Sigmund Freud, father of psychoanalysis, used Shakespeare’s character, Hamlet, in a letter written to Wilhelm Fliess in 1897, as a means to theoretically explain and engage in what he regarded as one of the deepest conflicts experienced by men. In Freud’s, Mourning and Melancholia and The Interpretation of Dreams, he draws on Shakespeare’s tragedy, Hamlet and its melancholy “hero”, Hamlet, in order to substantiate and provide a frame of reference for his theories of mourning, Oedipal desire, and the unconscious.
Freud used psychoanalytical criticism as a way to interpret authors, and other artists’ work, making connections between the authors themselves and what they actually create. Freud made use of Sophocles’ Oedipus Rex in creating and substantiating his own theory of the Oedipus complex. Freud incorporated Sophocles’ tragedy into his psychoanalytical theory of Oedipus complex, where a child has the unconscious desire for the exclusive love of the parent of the opposite sex, as is exemplified in the Greek myth. The desire includes jealousy towards the parent of the same sex and the unconscious wish for that parent’s death.
Freud described this stage as usually occurring between the ages of three to five years and as a normal developmental process of human psychological growth. However, Freud believed that Oedipus complex could stay in the unconscious mind and affect the person in adult life. Freud’s use of Hamlet as a means of explaining his theory of Oedipal desire eventually replaced his theory of mourning, and resulted in a historic, “permanent linkage of Hamlet with Freud’s theory of repression and the family romance”(Starks 161).
Freud remade Oedipus Rex and Hamlet, partly in his own image and has influenced us with “Freud’s Oedipus” and “Freud’s Hamlet”. (Shengold 16). Thus, in essence, Freud appropriated Shakespeare’s Hamlet, as a means to strengthen psychoanalysis’ theoretical ends, without realizing the significant impact this appropriation held in store for the viewers of filmic representations of Shakespeare’s Hamlet in the twentieth and twenty-first centuries.

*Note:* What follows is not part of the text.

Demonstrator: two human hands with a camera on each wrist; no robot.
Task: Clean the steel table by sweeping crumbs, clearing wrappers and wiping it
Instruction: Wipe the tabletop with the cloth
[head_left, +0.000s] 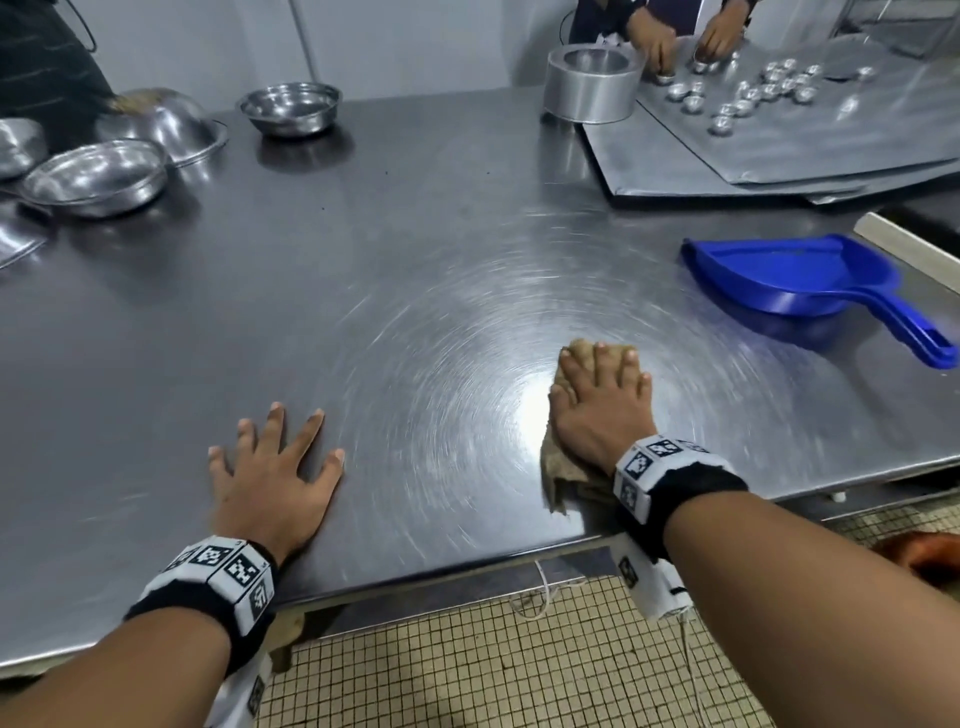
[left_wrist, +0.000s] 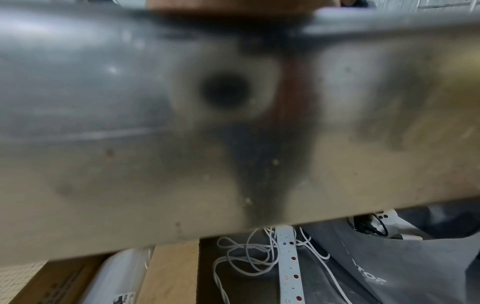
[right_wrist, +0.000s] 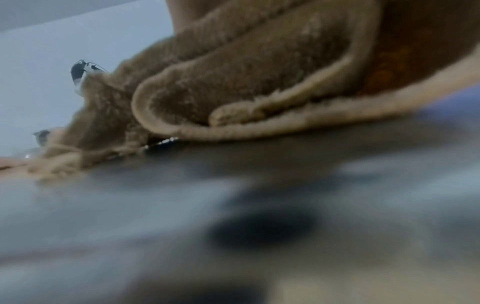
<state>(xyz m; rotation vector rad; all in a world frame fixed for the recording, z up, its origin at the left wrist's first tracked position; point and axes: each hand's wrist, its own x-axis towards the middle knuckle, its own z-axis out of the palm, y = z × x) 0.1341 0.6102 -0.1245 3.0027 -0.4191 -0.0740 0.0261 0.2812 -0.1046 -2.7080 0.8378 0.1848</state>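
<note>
Wiping now. My right hand (head_left: 597, 400), fingers straight, presses tan cloth (head_left: 558, 467) onto steel table (head_left: 415, 234) near front edge. Left hand (head_left: 275, 473) splayed flat, bracing. Keep pressure even, overlap strokes, steer clear of blue dustpan (head_left: 800, 280).

Brushed steel surface (head_left: 415, 249) with swirled scratches and glare, fuzzy tan cloth (head_left: 558, 478), glossy blue plastic dustpan (head_left: 795, 280), shiny metal bowls (head_left: 291, 106)

Both bare forearms wear black wristbands (head_left: 675, 499) carrying white square-coded marker blocks (head_left: 223, 564).
</note>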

We discover that directors such as Laurence Olivier, Celestino Coronado and Franco Zeffirelli inextricably link “Freud’s Hamlet” to their own filmic representations and appropriations of Shakespeare’s Hamlet. For the purposes of this exploration, a comparative analysis of these filmic representations is thus used in order to determine the degree of Freudian presence and influence by the way in which Shakespeare’s tragedy has been appropriated and portrayed individually by the above-mentioned directors.
By contrasting the portrayal of Hamlet and other characters, in terms of gestures, speech, spacing and framing, and visually representing the analogy that “the eyes are the window to the soul”, as well as various other significant signifiers, the viewer is able to ascertain the way in which these individual directors have positioned themselves within the psychoanalytic tradition.
This exploration in turn, leads the viewer upon a path of discovering the development or decline of the psychoanalytic tradition historically, by critically assessing the timeline along which these filmic representations of Shakespeare’s Hamlet were made sequentially. Before commencing a discussion of the three filmic representations of Hamlet identified, it is also important to recognise the highly influential work of both Ernest Jones and Jacques Lacan’s own interpretation of Hamlet.
Ernest Jones’ essay, The Death of Hamlet’s Father, as well as his book, Hamlet and Oedipus (1954; first published in 1949) were two works which held a significant influence on directors of filmic representations, which incorporated “Freudian footprints” within Shakespeare’s Hamlet. (Starks 164). Jones’ cue from Freud’s observation was that Hamlet’s indecision was rooted in his Oedipal entanglements with his father and mother (Old King Hamlet and Gertrude), and ascribes every failure of Hamlet, with an irresistible psychological logic, that Hamlet acted on his suppressed feelings of hate and love and his consequent paralysing guilt.
Cinematic appropriation and adaptation of Hamlet in the twentieth century emerges from a history rich in appropriation and inclusion of psychoanalytical and Freudian tendency through means of the refiguring and recreating of Shakespeare’s play by various directors. Thus, “the tradition of Hamlet on screen necessarily emerges from this history, refiguring and recreating our current conceptions of Shakespeare’s tragedy” (Starks 160).
However, it is important for any viewer of these films to bear in mind, as is stressed by Starks, that Shakespeare’s Hamlet made its debut initially through literature and dramatic stage performance, and that it was Shakespeare’s play that was appropriated by psychoanalytic theory as it developed, not the other way around. (161).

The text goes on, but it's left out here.